Enviada em 16/08/2020

Na obra, ’’ A República’’, Platão expõe sua concepção de sociedade, de política e de arte. Além disso, o filósofo propõe um Estado ideal, uma utopia , na qual todas as peças da sociedade deveriam estar perfeitamente encaixadas no lugar certo, pois somente assim tudo funcionaria corretamente. Entretanto, o Brasil se opõe  ao pensamento de Platão, pois a ansiedade existente na sociedade contemporânea promove uma desorganização nas peças dessa ficção, proporcionando a criação de um cenário de iniquidade. Diante dessa perspectiva, cabe avaliar os fatores que favorecem esse quadro.

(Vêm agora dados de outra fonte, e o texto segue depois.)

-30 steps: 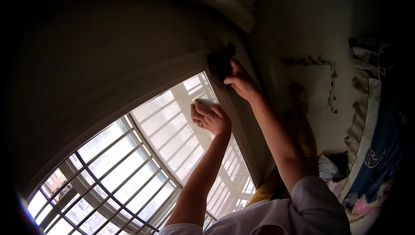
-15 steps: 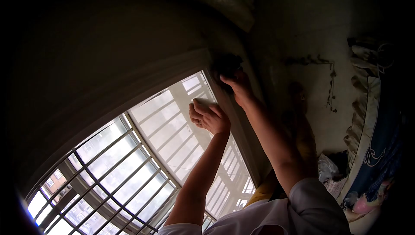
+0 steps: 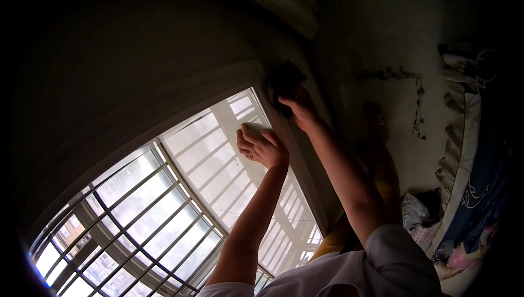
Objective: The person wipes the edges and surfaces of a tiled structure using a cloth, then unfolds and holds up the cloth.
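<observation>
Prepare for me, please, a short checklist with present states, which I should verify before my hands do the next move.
1. Right hand has hold of the dark thing: ok.
2. Light on the dark thing: not ok, it sits in deep shadow.
3. Left hand raised in front of the pane: ok.
4. Left hand's palm free: cannot tell, its palm side is hidden.
5. Clear bag away from both hands: ok, it lies well off to the right.
6. Firm footing: cannot tell, too dark below.
</observation>
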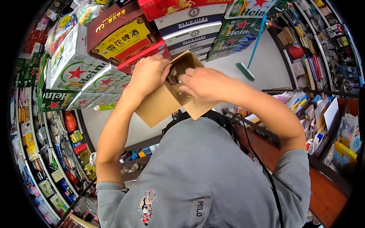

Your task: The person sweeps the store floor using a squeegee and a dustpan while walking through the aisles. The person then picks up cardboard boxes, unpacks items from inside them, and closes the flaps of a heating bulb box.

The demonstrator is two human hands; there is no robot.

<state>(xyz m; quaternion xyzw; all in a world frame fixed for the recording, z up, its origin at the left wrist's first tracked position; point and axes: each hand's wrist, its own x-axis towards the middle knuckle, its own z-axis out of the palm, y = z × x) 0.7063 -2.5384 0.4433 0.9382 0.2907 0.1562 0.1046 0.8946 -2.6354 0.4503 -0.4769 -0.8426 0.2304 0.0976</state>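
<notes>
An open brown cardboard box is held in front of my chest, its flaps spread toward me. My left hand grips the box's left upper edge, with the thumb at the opening. Over the right side of the opening is my right hand, its fingers bent together and reaching inside. What those fingers hold, if anything, is too small and shaded to make out. Something pale shows in the box's dark interior.
Stacked beer cartons stand ahead, and more cartons rise at the left. A green broom leans over the floor at the right. Loaded shelves line both sides. A dark cable hangs near my right arm.
</notes>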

Primeiramente, os casos de ansiedade são frequentes na sociedade brasileira, causando problemas psicológicos, em alguns casos de depressão, irreversíveis. Isso é causado por problemas voltados à preocupação no cotidiano das pessoas, condições socioeconômicas desfavoráveis, questões qualitativas na vida das pessoas de modo adversa, contribuem para uma saúde neurológica instável e degradante. Esses casos afetam principalmente, em maior parte, jovens e adultos, iniciando então a fase das preocupações, provocando, muitas vezes, transtornos depressivos, obsessivos e psicóticos, senão suicídio, constituindo um agravante ao bem estar público social.

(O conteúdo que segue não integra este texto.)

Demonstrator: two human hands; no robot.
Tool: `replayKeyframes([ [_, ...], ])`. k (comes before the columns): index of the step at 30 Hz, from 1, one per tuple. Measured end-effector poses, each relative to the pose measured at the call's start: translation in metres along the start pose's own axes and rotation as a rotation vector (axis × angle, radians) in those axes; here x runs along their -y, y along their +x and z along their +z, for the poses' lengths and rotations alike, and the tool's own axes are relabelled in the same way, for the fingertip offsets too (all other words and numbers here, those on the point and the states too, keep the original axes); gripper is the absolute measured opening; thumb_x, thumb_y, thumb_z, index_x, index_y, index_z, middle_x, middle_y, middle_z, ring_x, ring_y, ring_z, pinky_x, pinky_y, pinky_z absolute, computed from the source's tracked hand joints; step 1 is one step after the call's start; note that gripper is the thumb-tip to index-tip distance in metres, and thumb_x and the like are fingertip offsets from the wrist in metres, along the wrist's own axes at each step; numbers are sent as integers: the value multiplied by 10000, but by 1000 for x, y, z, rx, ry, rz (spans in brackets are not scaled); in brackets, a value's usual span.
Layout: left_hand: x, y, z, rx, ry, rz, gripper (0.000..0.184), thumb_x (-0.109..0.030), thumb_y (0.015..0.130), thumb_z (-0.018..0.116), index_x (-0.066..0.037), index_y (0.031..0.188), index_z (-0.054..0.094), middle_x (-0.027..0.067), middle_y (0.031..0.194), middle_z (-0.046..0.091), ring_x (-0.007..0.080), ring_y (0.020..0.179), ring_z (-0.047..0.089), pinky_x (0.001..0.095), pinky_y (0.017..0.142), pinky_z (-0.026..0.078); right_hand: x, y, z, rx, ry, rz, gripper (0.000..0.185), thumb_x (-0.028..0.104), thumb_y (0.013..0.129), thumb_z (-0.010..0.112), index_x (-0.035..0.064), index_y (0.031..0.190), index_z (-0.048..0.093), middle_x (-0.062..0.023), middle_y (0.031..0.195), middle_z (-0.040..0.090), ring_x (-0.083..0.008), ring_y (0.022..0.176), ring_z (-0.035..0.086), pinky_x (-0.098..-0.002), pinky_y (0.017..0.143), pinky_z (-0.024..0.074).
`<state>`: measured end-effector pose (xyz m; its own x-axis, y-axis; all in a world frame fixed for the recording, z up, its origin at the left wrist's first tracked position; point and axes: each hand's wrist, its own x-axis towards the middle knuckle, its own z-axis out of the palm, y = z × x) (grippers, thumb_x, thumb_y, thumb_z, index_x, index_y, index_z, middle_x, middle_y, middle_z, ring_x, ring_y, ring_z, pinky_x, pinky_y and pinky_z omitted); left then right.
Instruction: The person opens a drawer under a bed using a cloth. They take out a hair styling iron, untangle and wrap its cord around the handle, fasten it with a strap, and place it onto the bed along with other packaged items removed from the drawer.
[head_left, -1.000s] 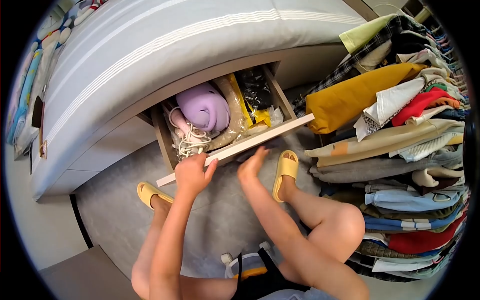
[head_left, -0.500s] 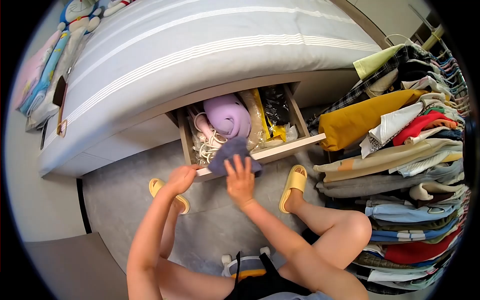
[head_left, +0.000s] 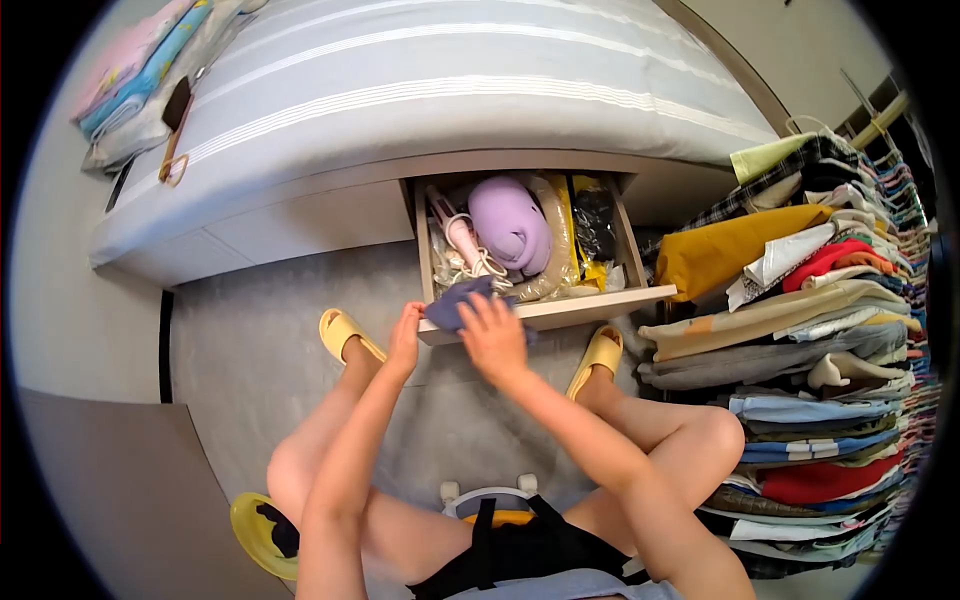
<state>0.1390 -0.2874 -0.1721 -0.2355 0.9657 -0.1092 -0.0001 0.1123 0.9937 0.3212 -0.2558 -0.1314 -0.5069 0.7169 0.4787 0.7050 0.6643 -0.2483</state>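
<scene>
An open drawer (head_left: 590, 308) juts out from the bed base. My left hand (head_left: 405, 338) is closed on the left end of its front panel. Just to the right, my right hand (head_left: 493, 338) holds a dark blue cloth (head_left: 455, 305) over the panel's top edge, fingers spread across it. Inside the drawer lie a rounded purple item (head_left: 510, 225), a pink handled appliance (head_left: 460, 235) with a white cord (head_left: 485, 264), and a black and yellow package (head_left: 592, 225). The cloth hides part of the drawer's front left corner.
A rack of hanging clothes (head_left: 790, 330) stands close on the right. The bed (head_left: 450, 100) is beyond the drawer. My feet in yellow slippers (head_left: 345, 335) flank the drawer. A yellow basin (head_left: 255, 535) holding something black sits at lower left.
My right hand and the cloth have shifted left along the drawer front, nearer my left hand. The view has moved, bringing the yellow basin in and leaving the blue plush toy out.
</scene>
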Motion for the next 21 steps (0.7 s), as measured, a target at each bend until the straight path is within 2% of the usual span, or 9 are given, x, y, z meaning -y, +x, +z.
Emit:
replayKeyframes([
  [3, -7, -17, 11, -230, -202, -51, 465, -393, 929, 334, 1, 1114, 499, 85, 1151, 537, 191, 1056, 499, 284, 938, 350, 48, 6, 25, 61, -39, -112, 429, 174, 725, 600, 74, 1137, 535, -117, 1211, 479, -328, 1015, 482, -453, 843, 404],
  [6, -24, -31, -3, -310, -759, -251, 450, -399, 921, 369, -22, 1130, 495, 54, 1119, 546, 173, 1043, 511, 270, 921, 367, 68, 15, 16, 143, 193, -153, 391, 142, 762, 572, 55, 1141, 533, -135, 1216, 479, -346, 1026, 487, -435, 877, 395],
  [10, -19, -53, -12, -414, -741, -196, 368, -240, 856, 561, -28, 1143, 475, 65, 1083, 547, 167, 992, 529, 279, 855, 418, 50, 30, -13, 456, 827, -221, 305, 173, 807, 541, 45, 1082, 573, -165, 1226, 486, -342, 1062, 497, -385, 909, 398],
  [11, -16, -49, -14, -585, -846, -179, 334, -149, 826, 607, -19, 1106, 480, 64, 1050, 543, 166, 952, 526, 282, 819, 427, 40, 40, -26, 507, 963, -53, 276, 169, 818, 536, 44, 1057, 591, -174, 1222, 492, -314, 1098, 493, -352, 928, 387],
  [13, -27, -37, -28, -673, -685, 71, 313, -145, 830, 603, -22, 1090, 479, 62, 1028, 537, 162, 928, 516, 279, 812, 421, 9, 49, -32, 318, 796, 114, 253, 168, 833, 521, 39, 1034, 602, -157, 1151, 540, -296, 1055, 522, -344, 892, 414],
  [14, -33, -29, -32, -711, -603, 192, 302, -143, 833, 601, -24, 1082, 479, 61, 1017, 534, 160, 916, 511, 277, 808, 418, -16, 52, -25, 235, 579, 55, 216, 176, 830, 531, 31, 966, 618, -153, 1037, 586, -306, 964, 558, -361, 830, 443],
  [17, -55, 1, -29, -677, -99, 253, 284, -143, 839, 594, -58, 1084, 479, 52, 1000, 528, 149, 898, 494, 269, 812, 403, -48, 35, -14, 425, 93, 282, 343, 314, 840, 487, 40, 722, 656, -176, 725, 612, -345, 694, 601, -429, 625, 470],
  [18, -50, 15, -23, -566, -34, 330, 296, -136, 810, 613, -94, 1081, 504, 69, 990, 548, 194, 931, 504, 294, 824, 403, -48, 29, -13, 504, -79, 291, 388, 338, 843, 476, 45, 668, 659, -183, 645, 600, -355, 629, 599, -436, 587, 468],
  [21, -13, 39, -5, -37, 411, 292, 285, -155, 732, 651, -109, 1005, 583, 102, 976, 568, 273, 977, 485, 352, 869, 380, -50, 21, -5, 393, -78, 333, 396, 352, 820, 486, 74, 595, 658, -172, 573, 581, -355, 558, 587, -443, 544, 471],
])
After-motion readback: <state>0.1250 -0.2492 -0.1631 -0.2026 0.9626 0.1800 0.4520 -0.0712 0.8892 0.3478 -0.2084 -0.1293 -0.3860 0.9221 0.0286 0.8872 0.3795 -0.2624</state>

Nesse contexto, é importante salientar que, é necessário que se analisem as causas superexpostas e seja repensado o caso progenitor, o Estado, que rege a sociedade com um todo a fim de atenuar os efeitos do aumento da ansiedade no Brasil e reduzir o número de casos. Outrossim, de acordo Durkheim, “o fato social é a maneira coletiva de agir e pensar”. Ao seguir essa linha de pensamento, observa-se que a preparação dos casos de ansiedade se relacionam diretamente com fatores de estresse, pelo qual é provocada por atividades ininterruptamente diárias, uso de drogas lícitas, entre outros.

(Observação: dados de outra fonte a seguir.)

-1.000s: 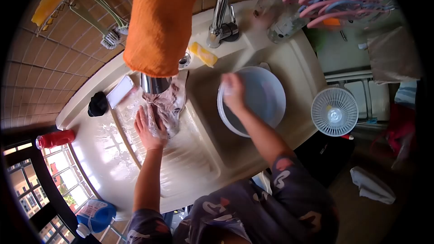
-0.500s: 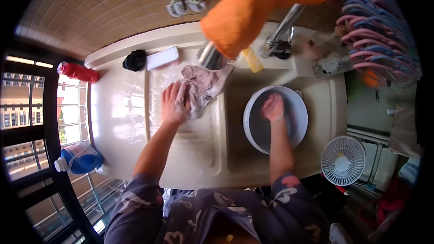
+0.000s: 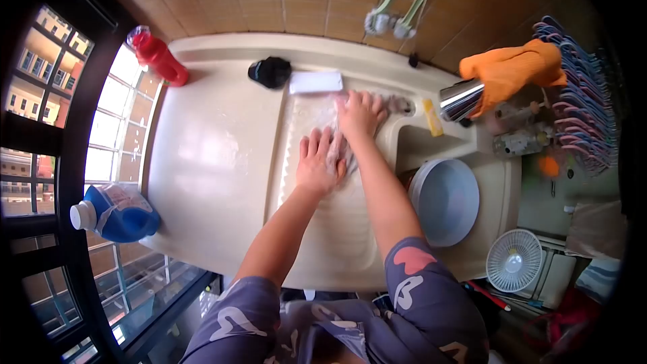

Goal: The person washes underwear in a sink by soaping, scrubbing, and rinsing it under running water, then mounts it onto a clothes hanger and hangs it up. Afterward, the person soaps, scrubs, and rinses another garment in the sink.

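Note:
A wet, pale pink garment [image 3: 347,155] is bunched on the ribbed drainboard [image 3: 323,229] of the beige sink. My left hand [image 3: 319,165] presses down on its near part, with cloth between thumb and fingers. Farther up, my right hand [image 3: 358,118] has its fingers curled over the garment, and both hands hide much of it. To the right, a white basin [image 3: 445,205] stands in the sink bowl, close to my right forearm.
Behind my hands lie a white phone-like slab [image 3: 315,82] and a black bundle [image 3: 269,72]. An orange cloth [image 3: 512,71] wraps the metal faucet [image 3: 461,100]. A yellow bar [image 3: 433,118] is on the sink ledge. Left are a red bottle [image 3: 159,59] and blue jug [image 3: 121,214].
My right hand has left the basin and moved left onto the garment. My left hand stays on the garment. The camera view has turned and shifted.

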Demonstrator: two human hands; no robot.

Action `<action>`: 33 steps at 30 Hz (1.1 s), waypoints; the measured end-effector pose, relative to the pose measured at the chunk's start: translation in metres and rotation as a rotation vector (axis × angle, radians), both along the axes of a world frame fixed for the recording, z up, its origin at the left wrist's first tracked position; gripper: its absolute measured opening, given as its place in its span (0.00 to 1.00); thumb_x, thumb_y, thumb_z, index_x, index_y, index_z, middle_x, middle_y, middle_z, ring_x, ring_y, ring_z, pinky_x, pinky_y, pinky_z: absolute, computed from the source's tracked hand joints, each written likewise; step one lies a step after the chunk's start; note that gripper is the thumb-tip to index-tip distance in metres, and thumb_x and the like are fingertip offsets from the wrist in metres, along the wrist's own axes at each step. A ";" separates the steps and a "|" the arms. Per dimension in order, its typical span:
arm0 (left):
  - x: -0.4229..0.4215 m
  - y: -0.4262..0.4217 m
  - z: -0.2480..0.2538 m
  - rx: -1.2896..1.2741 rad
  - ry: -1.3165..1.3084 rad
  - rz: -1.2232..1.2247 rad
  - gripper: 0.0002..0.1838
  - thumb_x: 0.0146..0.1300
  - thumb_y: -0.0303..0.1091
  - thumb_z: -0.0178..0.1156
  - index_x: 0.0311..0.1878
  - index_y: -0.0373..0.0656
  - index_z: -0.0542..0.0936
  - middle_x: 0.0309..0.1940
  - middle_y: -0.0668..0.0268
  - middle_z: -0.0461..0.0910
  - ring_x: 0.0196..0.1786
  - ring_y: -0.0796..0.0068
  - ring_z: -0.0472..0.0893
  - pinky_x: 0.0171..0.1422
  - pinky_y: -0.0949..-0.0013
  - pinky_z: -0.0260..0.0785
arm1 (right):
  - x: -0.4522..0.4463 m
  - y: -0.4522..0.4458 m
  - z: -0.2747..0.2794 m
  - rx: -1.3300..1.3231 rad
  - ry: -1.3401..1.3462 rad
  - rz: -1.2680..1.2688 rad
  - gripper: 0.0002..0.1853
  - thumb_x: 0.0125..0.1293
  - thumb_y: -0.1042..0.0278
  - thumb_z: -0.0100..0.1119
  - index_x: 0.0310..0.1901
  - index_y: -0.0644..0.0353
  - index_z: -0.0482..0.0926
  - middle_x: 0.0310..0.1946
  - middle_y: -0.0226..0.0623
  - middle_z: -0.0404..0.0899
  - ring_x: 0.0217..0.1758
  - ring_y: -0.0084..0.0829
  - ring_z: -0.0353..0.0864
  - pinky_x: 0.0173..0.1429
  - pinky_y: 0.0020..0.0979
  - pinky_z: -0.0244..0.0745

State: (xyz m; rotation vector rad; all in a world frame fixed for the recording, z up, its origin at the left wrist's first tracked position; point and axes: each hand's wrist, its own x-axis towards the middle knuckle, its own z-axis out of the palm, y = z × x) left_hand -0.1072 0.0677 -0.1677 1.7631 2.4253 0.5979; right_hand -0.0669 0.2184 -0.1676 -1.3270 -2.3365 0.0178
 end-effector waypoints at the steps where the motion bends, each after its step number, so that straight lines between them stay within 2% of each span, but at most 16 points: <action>1: 0.002 -0.009 0.003 -0.041 0.018 0.018 0.42 0.58 0.50 0.58 0.75 0.47 0.61 0.74 0.54 0.59 0.77 0.45 0.55 0.80 0.43 0.42 | -0.001 -0.010 -0.007 -0.018 0.062 0.106 0.21 0.61 0.50 0.63 0.53 0.49 0.79 0.58 0.41 0.74 0.63 0.53 0.66 0.67 0.58 0.56; 3: -0.003 -0.024 0.017 -0.176 -0.039 0.012 0.42 0.59 0.50 0.58 0.76 0.47 0.60 0.76 0.56 0.56 0.78 0.46 0.52 0.80 0.42 0.40 | 0.021 -0.043 -0.017 -0.095 0.251 0.362 0.16 0.57 0.57 0.68 0.48 0.48 0.82 0.49 0.36 0.80 0.56 0.47 0.72 0.59 0.49 0.66; 4: -0.013 -0.019 0.024 -0.292 -0.068 0.028 0.42 0.60 0.50 0.57 0.76 0.48 0.58 0.77 0.58 0.54 0.79 0.47 0.49 0.81 0.42 0.37 | 0.031 -0.069 -0.010 -0.148 0.475 0.333 0.12 0.55 0.60 0.71 0.40 0.53 0.82 0.39 0.40 0.81 0.45 0.47 0.77 0.53 0.48 0.70; 5: -0.015 -0.018 0.025 -0.288 -0.079 0.020 0.42 0.60 0.50 0.57 0.76 0.48 0.58 0.77 0.58 0.54 0.79 0.47 0.49 0.81 0.42 0.37 | 0.047 -0.092 -0.009 -0.144 0.463 0.326 0.12 0.55 0.60 0.71 0.40 0.53 0.82 0.39 0.40 0.81 0.45 0.47 0.77 0.53 0.48 0.70; 7: -0.010 -0.012 0.019 -0.251 -0.093 0.026 0.40 0.63 0.48 0.54 0.77 0.49 0.57 0.79 0.60 0.49 0.81 0.48 0.43 0.81 0.43 0.34 | 0.078 -0.115 -0.006 -0.464 0.591 0.215 0.13 0.54 0.61 0.72 0.29 0.56 0.76 0.27 0.43 0.80 0.33 0.48 0.78 0.47 0.51 0.71; 8: -0.012 -0.013 0.010 -0.201 -0.092 -0.006 0.38 0.65 0.47 0.50 0.77 0.48 0.56 0.79 0.60 0.49 0.81 0.49 0.42 0.81 0.43 0.33 | 0.068 -0.106 -0.015 -0.387 0.460 0.159 0.19 0.55 0.58 0.72 0.23 0.55 0.70 0.19 0.44 0.75 0.26 0.49 0.76 0.42 0.52 0.69; 11: -0.012 -0.003 0.007 -0.202 -0.118 0.005 0.37 0.66 0.46 0.49 0.77 0.47 0.56 0.79 0.60 0.50 0.81 0.48 0.42 0.81 0.42 0.32 | 0.012 -0.037 -0.006 0.125 0.171 0.143 0.16 0.60 0.55 0.66 0.25 0.54 0.72 0.26 0.40 0.78 0.36 0.46 0.77 0.41 0.50 0.68; 12: -0.017 0.004 0.009 -0.195 -0.121 -0.001 0.37 0.66 0.46 0.49 0.77 0.47 0.56 0.79 0.60 0.50 0.81 0.48 0.42 0.81 0.42 0.32 | -0.002 -0.018 -0.005 0.116 0.127 0.085 0.13 0.62 0.56 0.65 0.29 0.54 0.75 0.30 0.39 0.80 0.42 0.45 0.77 0.44 0.48 0.70; 16: -0.013 -0.010 0.018 -0.325 -0.056 -0.088 0.39 0.64 0.48 0.51 0.77 0.46 0.56 0.79 0.61 0.49 0.81 0.47 0.43 0.81 0.41 0.31 | 0.011 -0.061 0.002 -0.071 0.274 0.040 0.12 0.61 0.57 0.66 0.37 0.56 0.78 0.33 0.40 0.81 0.40 0.47 0.78 0.45 0.45 0.74; 20: -0.015 -0.001 0.005 -0.189 -0.115 -0.072 0.40 0.63 0.49 0.53 0.76 0.45 0.57 0.79 0.62 0.49 0.81 0.48 0.43 0.80 0.40 0.33 | 0.055 -0.097 0.004 -0.206 0.334 0.124 0.13 0.59 0.57 0.67 0.30 0.57 0.77 0.27 0.43 0.80 0.30 0.50 0.79 0.36 0.49 0.74; 22: -0.016 0.000 -0.002 -0.163 -0.100 -0.072 0.40 0.63 0.49 0.52 0.77 0.44 0.57 0.79 0.61 0.50 0.81 0.48 0.44 0.80 0.40 0.33 | 0.031 -0.062 -0.001 -0.022 0.148 0.183 0.14 0.60 0.58 0.67 0.27 0.56 0.74 0.27 0.46 0.79 0.31 0.51 0.78 0.35 0.49 0.73; 25: -0.008 -0.005 -0.010 -0.064 -0.108 -0.007 0.34 0.63 0.44 0.55 0.71 0.42 0.64 0.75 0.57 0.59 0.78 0.45 0.52 0.80 0.41 0.40 | 0.001 0.003 0.005 -0.143 -0.089 0.146 0.19 0.64 0.49 0.57 0.31 0.59 0.77 0.32 0.50 0.80 0.39 0.56 0.78 0.43 0.54 0.73; 26: -0.010 -0.010 -0.012 0.028 -0.143 0.030 0.29 0.62 0.41 0.56 0.65 0.41 0.68 0.71 0.55 0.63 0.76 0.44 0.56 0.78 0.42 0.44 | 0.006 0.025 0.009 -0.052 -0.045 0.220 0.19 0.66 0.49 0.56 0.33 0.60 0.79 0.33 0.52 0.80 0.39 0.57 0.78 0.44 0.53 0.73; 28: -0.030 -0.023 -0.002 0.243 -0.181 0.063 0.16 0.60 0.34 0.59 0.50 0.40 0.72 0.64 0.51 0.70 0.70 0.40 0.64 0.74 0.44 0.54 | 0.032 0.028 0.034 0.008 -0.071 0.168 0.16 0.62 0.51 0.61 0.35 0.58 0.78 0.46 0.47 0.80 0.50 0.53 0.77 0.53 0.49 0.72; 31: -0.045 -0.047 -0.018 0.299 -0.327 0.109 0.24 0.60 0.36 0.59 0.59 0.40 0.70 0.71 0.51 0.64 0.74 0.41 0.59 0.77 0.45 0.49 | 0.089 -0.061 0.005 0.008 0.273 0.298 0.19 0.55 0.52 0.69 0.35 0.58 0.76 0.53 0.49 0.76 0.56 0.54 0.73 0.60 0.50 0.67; 33: -0.042 -0.040 0.013 0.136 -0.219 0.029 0.28 0.62 0.39 0.56 0.66 0.41 0.67 0.73 0.52 0.61 0.76 0.43 0.55 0.79 0.44 0.45 | 0.072 -0.099 0.011 0.138 0.001 0.208 0.22 0.53 0.48 0.71 0.38 0.56 0.76 0.57 0.53 0.72 0.59 0.57 0.71 0.65 0.50 0.64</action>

Destarte, depreende-se que o aumento dos casos de ansiedade é preocupante à medida que nada é feito para combatê-la. Nesse caso, torna-se imperativo que o Estado, na figura do poder legislativo desenvolva leis de trabalho que não agrida à saúde mental da sociedade; criação de projetos de acesso a atenção psicossocial pública de qualidade, a iniciarem nas escolas quanto a orientar o que deve ser evitado para desvencilhar do problema; à mídia caberá a função de veicular propagandas de incentivo às pessoas que já têm ansiedade a buscarem, através de projetos psicossociais fomentados pelo governo acesso gratuito a terapias e exames psicológicos para que o problema não se agrave. Apenas sob tal perspectiva, será possível combater o aumento da ansiedade no Brasil; pois, como proferido por Karl Marx: as inquietudes são a locomotiva da nação.